The Novel ABALONE Mass-Production Photosensor Technology
by
Daniel Ferenc(UC Davis)
→
US/Pacific
Bldg. 50 Auditorium
Bldg. 50 Auditorium
Description
Just the day before my seminar, the U.S. Patent will be issued (U.S. Patent No. 9,064,678) for the presented ABALONE photosensor invention, while patent applications for a large-area radiation detector and a new kind of a PET scanner, based on this technology, have been filed recently. This project has a > 20 years old history.
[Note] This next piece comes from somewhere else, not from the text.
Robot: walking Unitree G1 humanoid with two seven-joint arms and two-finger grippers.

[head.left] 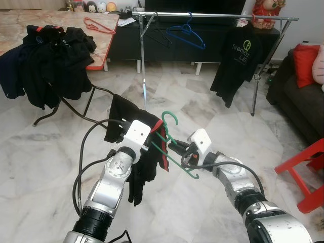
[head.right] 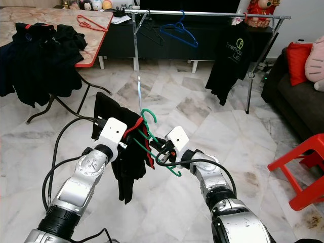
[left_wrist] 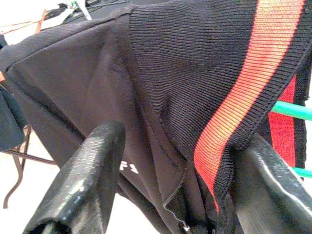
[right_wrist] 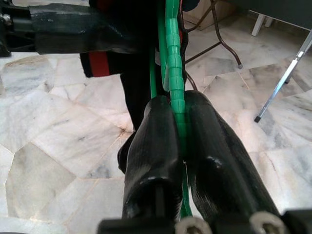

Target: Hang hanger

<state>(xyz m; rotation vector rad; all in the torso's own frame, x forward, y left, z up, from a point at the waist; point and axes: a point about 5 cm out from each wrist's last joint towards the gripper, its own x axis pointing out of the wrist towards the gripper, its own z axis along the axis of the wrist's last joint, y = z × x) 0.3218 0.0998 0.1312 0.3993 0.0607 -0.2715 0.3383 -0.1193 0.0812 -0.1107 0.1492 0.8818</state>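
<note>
Now, by part, from the grippers outward:

Right gripper (right_wrist: 178, 122): clamped tight on the green hanger (head.left: 174, 147), the plastic pinched between both black fingers in the right wrist view.

Left gripper (left_wrist: 175, 161): fingers spread, the black garment with a red stripe (head.left: 139, 152) bunched between them; whether they truly press it is hard to judge from the close left wrist view.

Green hanger: centre of the left eye view, hook upward, tilted, its lower arm running down toward the right gripper, the garment draped beside it.

Wrist views versus head views: the left wrist view gives the knit ribbing and stripe close up; the head views give the garment hanging down below the left wrist.

Arms: both bent inward from the lower edge, wrists nearly meeting at mid-frame.

Clothes rail (head.left: 212, 16): upper centre, carrying a blue hanger (head.left: 186, 33) and a black T-shirt (head.left: 238, 61).

Table (head.left: 104, 48): upper left, heaped with dark clothes (head.left: 48, 63), an orange-red hanger (head.left: 98, 25) on it.
</note>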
During the last four years, we have been producing fully functional ABALONE Photosensor prototypes, while during the last 25 months one prototype has been continuously stress-tested and studied, demonstrating its unique performance and stability. This manifestly modern, fast and inexpensive technology was designed to be equivalent to the very common production of compact audio discs (CDs). The extremely simple, yet highly non-trivial design of the ABALONE Photosensor was derived precisely from the strict requirements imposed by our ascetic technology--an ABALONE Photosensor comprises only three initial glass components that form the vacuum part; no metals, no ceramics, no semiconductors; no bulk metal electrodes and electric feedthroughs! Plus up to a 10,000 times smaller Geiger-mode Avalanche Photodiode, glued to ABALONE outside, i.e., in the atmosphere. So, how is that possible? To be explained in my talk, but let me only mention that the key for this technology has been a new material that we synthesized in 2004. Our technology presents a fundamental game-change for all applications of large-area photosensors (medical imaging, nuclear security, astro-particle physics), after the dominance of the 80-year-old photomultiplier (PMT) manufacture, and after a long period of fundamentally flawed attempts to design hybrid photodiodes (HPD) for mass production. I will also briefly discuss some new inventions (large-area radiation detectors and a new kind of a PET scanner), the PhotonLab startup company, and the opportunities for collaboration.